= Daniel John Proudfoot =

Canadian politician

Daniel John Proudfoot (September 21, 1897 - 1972) was a Canadian educator and political figure in British Columbia. Born in England, he fought with the Royal Scots Fusiliers during World War I before emigrating to Canada in 1929. He represented Victoria City in the Legislative Assembly of British Columbia from 1949 to 1953 as a Liberal.

==Early life and education==
Daniel John Proudfoot was born in Aldershot, the son of James Proudfoot, a native of Scotland and Colour Sergeant of the Royal Scots Fusiliers, who was based in Aldershot Garrison at the time. Daniel was educated in Scotland, at Ayr and Kelvinside whilst his father was based at Ayrshire Barracks. Proudfoot joined the Royal Scots Fusiliers and served during World War I at the rank of Sergeant, by which time his father had also reenlisted, serving as Regimental Sergeant Major. In 1917, Proudfoot married Elizabeth F. McWhitten. He commissioned into the Scottish Rifles in 1918 and retired from the army in 1926 at the rank of Lieutenant, coming to Canada in 1929.

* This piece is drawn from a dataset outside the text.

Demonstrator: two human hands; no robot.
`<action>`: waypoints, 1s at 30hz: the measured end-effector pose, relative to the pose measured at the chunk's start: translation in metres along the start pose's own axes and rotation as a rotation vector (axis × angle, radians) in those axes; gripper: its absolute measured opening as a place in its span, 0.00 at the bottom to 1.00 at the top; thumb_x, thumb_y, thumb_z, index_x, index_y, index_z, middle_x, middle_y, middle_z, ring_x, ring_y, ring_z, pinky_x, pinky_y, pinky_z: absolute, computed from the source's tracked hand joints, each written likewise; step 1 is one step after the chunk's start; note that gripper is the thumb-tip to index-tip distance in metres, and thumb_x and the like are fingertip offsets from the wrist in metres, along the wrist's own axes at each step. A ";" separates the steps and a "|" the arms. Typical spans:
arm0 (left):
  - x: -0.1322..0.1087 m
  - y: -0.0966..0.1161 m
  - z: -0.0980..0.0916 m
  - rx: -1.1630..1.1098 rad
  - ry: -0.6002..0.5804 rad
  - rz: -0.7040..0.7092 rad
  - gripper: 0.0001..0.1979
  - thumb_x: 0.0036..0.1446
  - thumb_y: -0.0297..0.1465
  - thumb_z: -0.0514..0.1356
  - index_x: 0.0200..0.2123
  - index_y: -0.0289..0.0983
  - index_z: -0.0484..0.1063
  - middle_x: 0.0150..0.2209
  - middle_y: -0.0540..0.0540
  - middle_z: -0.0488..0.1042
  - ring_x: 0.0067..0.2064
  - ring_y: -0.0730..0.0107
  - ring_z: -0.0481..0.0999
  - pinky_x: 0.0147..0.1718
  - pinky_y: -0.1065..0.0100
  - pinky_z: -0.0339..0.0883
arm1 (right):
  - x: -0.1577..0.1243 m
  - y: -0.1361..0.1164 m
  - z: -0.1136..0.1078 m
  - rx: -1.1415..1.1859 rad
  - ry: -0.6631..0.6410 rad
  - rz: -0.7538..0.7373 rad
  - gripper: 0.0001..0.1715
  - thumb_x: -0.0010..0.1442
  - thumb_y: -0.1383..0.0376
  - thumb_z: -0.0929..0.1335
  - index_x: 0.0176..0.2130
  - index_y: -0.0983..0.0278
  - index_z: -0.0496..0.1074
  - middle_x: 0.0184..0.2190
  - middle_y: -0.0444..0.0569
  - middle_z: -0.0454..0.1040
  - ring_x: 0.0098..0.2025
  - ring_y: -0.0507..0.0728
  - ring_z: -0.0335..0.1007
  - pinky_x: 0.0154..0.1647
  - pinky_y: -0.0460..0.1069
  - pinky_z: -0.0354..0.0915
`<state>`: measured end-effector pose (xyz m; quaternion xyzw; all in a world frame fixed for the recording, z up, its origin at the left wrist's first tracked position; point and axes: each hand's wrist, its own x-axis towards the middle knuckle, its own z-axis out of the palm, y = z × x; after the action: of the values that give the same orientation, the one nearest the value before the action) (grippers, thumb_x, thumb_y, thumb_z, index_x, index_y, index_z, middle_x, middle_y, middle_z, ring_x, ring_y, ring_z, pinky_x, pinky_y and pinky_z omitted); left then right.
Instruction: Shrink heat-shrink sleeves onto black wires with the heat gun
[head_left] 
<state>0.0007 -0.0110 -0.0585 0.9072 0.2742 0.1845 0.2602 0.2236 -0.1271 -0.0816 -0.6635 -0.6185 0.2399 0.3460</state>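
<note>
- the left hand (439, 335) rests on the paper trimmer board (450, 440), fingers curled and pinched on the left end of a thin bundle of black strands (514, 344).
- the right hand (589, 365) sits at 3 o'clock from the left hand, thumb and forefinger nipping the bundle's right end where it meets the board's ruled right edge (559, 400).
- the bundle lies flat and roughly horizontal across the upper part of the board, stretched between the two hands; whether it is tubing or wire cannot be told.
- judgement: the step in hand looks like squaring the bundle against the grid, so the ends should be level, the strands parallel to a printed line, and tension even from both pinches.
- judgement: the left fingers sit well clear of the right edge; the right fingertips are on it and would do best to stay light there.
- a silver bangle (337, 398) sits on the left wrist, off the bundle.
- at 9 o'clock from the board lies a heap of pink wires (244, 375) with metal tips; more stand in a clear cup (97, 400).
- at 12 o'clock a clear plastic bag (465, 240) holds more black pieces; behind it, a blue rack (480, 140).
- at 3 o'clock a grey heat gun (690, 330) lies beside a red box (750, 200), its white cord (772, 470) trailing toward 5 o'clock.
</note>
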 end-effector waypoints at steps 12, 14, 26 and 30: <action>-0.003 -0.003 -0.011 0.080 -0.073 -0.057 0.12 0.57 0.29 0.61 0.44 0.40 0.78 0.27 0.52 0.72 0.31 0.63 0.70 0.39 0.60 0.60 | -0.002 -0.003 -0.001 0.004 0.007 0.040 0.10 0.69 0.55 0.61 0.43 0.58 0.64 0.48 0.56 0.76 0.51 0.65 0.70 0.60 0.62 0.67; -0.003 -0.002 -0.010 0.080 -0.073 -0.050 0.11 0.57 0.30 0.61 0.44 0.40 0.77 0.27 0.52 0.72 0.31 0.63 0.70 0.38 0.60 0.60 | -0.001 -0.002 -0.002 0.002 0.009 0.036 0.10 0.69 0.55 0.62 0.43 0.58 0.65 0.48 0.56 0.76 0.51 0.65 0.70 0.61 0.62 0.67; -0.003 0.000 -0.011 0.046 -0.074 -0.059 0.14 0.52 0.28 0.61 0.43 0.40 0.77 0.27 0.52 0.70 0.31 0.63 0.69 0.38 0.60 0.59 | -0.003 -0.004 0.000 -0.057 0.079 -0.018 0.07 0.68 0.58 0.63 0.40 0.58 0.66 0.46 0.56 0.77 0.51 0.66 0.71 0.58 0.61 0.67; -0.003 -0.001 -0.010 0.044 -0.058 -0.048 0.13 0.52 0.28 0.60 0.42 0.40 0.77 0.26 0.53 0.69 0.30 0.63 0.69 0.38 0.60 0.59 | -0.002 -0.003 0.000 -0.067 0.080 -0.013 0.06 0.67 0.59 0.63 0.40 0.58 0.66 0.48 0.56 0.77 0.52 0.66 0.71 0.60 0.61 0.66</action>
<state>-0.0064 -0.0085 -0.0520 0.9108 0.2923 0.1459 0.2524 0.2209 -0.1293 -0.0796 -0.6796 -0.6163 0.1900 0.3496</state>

He had two brothers, all serving in the same Regiment. Corporal Thomas George Proudfoot died during the Battle of Arras (1917) during World War I. Sergeant James Proudfoot Jr served with the 11th Battalion and fell during Operation Martlet in the Second World War.

==Career==

Proudfoot was defeated when he ran for reelection in 1953. He died in Scotland in 1972.